O livro também trás uma grande crítica a indústria da seca, exemplificada
pelo dono que era como se fosse um Deus, ninguém o conhecia nem sabia o seu
nome, mas ele era dono de tudo, ele era dono do comércio de redes que é o
comércio de qual dependia a população local, era dono das terras, dono da água, e
inclusive guardava com ele os títulos de eleitores dessa população.
A protagonista, Maria também narra as experiências, as vivências, os ideais
e os anseios dela, dentre eles o de propiciar mais consciência crítica e o de dar voz
aos alienados trabalhadores sertanejos de Olho d’Água para poder lutar contra as
terríveis opressões e explorações socioeconômicas que eles sofriam como é
expresso no seguinte excerto da narrativa:

Depois de meu longo périplo, praticamente sozinha, por três


continentes, acreditava-me pronta para tudo. Saberia, sim, abrir uma
frente de inserção, preparar pacientemente a vinda dos demais para
fermentar, por longo tempo, a consciência, a organização, a longa
luta, verdadeiramente popular, de baixo para cima, alastrando-se
pouco a pouco por todo o país e o continente, contra todas as formas
de opressão. (REZENDE, 2016, p. 105)

A principal missão de Maria quando vai para o sertão era alfabetizar


pessoas mais velhas, principalmente as pessoas que votavam, e a outra missão,
que podemos chamar de missão clandestina era conscientizar a população de sua
força, da sua força como povo. As memórias de Maria constituem uma forma de
resistência, como se evidencia no desfecho desse romance, Outros Cantos:

Clareia a madrugada. Volto finalmente, de vez, a este presente no


qual ainda creio ter uma missão, infindável mas impossível de
abandonar, alicerçada na paciência e na esperança a resistir, há bem
mais de quarenta anos, aos percalços, aos avanços, às decepções,
aos eternos desafios, o legado mais precioso do povo de Olho
d’Água. Pela janela do ônibus já se veem, ao longe, as luzes ainda
acesas da cidade onde outros me esperam para abanar com minhas
palavras as brasas de suas esperanças, razão de mais esta viagem,
ainda movida a sonhos. (REZENDE, 2016, p. 145-146)

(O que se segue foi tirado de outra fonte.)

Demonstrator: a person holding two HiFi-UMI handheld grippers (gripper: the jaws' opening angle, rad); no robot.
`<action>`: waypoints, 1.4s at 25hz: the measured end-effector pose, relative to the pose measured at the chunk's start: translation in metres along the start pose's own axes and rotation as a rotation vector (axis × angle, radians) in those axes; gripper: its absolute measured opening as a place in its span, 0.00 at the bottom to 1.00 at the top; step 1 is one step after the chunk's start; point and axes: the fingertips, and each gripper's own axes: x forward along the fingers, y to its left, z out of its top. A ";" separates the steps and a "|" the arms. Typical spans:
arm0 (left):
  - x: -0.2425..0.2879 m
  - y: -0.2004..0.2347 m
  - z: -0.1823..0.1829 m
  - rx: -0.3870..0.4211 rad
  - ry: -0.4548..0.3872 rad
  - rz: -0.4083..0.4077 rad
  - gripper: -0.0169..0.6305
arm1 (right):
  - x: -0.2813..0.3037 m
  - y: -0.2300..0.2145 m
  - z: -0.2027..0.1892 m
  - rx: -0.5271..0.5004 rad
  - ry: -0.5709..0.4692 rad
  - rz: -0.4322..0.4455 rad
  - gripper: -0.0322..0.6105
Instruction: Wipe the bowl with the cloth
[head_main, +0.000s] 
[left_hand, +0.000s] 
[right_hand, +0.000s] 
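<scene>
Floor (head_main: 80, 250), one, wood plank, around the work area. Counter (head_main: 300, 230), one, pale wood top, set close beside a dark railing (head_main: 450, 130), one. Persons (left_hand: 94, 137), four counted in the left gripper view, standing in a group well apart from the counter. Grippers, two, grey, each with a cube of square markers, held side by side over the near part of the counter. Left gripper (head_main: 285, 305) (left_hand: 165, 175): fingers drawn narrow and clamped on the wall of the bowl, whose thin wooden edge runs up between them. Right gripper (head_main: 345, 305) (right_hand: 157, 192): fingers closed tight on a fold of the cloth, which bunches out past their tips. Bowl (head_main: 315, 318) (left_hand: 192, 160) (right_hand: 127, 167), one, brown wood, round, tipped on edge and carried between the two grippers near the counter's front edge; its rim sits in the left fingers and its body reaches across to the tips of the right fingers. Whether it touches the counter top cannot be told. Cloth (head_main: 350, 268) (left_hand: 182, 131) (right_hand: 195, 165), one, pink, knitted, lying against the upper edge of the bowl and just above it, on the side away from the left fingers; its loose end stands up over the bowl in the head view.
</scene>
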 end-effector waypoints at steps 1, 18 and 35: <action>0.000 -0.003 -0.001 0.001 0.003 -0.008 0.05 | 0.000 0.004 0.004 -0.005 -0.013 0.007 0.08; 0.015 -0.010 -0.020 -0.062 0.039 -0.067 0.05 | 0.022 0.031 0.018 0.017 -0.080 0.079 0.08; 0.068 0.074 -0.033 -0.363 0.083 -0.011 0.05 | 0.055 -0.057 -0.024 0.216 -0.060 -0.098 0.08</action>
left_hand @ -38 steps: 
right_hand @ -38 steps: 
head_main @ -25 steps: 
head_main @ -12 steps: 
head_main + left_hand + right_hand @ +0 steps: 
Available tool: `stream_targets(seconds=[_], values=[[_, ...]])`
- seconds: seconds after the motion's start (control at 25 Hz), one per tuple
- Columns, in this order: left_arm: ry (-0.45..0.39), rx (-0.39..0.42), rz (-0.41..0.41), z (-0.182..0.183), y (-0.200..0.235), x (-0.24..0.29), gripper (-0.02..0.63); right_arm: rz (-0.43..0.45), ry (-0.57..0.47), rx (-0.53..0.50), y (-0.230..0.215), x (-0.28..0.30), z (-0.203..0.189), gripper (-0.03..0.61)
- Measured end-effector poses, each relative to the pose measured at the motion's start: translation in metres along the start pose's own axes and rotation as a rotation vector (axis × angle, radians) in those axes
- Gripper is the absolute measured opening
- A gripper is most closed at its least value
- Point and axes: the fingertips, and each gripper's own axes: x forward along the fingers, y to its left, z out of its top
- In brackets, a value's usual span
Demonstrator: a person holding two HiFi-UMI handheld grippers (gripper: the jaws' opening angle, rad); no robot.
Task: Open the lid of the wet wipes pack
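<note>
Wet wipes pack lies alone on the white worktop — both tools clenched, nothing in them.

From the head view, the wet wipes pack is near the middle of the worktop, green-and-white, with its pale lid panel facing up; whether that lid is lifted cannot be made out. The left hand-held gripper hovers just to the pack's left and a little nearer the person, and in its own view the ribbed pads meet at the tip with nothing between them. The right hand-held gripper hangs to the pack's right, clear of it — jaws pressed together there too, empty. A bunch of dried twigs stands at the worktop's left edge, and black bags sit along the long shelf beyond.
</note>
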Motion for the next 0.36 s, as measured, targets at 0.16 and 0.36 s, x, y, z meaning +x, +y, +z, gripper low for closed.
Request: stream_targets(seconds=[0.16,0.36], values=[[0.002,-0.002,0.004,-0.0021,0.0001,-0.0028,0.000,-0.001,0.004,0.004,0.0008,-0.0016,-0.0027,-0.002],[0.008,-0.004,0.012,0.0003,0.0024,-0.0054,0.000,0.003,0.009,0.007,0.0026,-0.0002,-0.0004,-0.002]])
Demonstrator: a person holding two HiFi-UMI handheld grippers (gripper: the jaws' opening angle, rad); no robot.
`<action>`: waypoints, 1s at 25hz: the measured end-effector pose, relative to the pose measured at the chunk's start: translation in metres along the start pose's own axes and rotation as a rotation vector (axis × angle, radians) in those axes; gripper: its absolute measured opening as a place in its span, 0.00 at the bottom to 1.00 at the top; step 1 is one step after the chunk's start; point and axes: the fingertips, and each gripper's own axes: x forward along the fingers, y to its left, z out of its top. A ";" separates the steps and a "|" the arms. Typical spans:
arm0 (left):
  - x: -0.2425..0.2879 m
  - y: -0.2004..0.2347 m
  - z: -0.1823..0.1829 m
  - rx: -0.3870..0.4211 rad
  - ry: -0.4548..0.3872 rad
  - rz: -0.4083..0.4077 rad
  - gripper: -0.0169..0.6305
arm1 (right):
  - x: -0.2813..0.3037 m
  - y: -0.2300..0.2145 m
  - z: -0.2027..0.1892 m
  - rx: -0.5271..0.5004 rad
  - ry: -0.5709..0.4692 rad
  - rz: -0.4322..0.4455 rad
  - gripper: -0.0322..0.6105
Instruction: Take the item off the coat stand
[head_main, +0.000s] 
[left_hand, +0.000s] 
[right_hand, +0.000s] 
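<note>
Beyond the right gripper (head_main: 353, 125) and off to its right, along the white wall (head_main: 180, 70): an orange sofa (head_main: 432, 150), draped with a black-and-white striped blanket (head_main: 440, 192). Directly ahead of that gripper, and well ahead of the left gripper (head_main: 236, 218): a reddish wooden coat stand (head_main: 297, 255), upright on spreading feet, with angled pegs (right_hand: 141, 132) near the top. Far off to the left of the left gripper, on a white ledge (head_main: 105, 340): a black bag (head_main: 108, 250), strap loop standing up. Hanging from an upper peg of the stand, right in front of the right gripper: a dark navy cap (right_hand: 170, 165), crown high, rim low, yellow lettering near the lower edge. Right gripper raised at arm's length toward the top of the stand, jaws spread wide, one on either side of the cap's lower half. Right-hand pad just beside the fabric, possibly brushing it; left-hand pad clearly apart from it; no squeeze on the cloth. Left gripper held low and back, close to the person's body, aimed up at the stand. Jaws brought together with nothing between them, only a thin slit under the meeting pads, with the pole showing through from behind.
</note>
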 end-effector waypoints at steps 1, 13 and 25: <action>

A representação da sertaneja Fátima assume especial relevância na


trajetória da narradora-protagonista, Maria. O romance toma como base o conceito
não essencialista de gênero, e também conceitos operatórios da crítica feminista da
literatura.
As considerações sobre a construção da personagem Fátima e do ambiente
em que ela vive o sertão fictício de Olho d’Água à época da ditadura militar, é muita
marcada pela dominação masculina. A personagem Fátima pode ser enquadrada a
meio caminho entre mulher-objeto e mulher-sujeito, oscilando entre as duas
posições, mesmo que não demonstre uma intenção deliberada de transgredir.

Referências:

REZENDE, Maria Valéria. Outros Cantos. 1ªed. Rio de Janeiro: Alfaguara, 2016.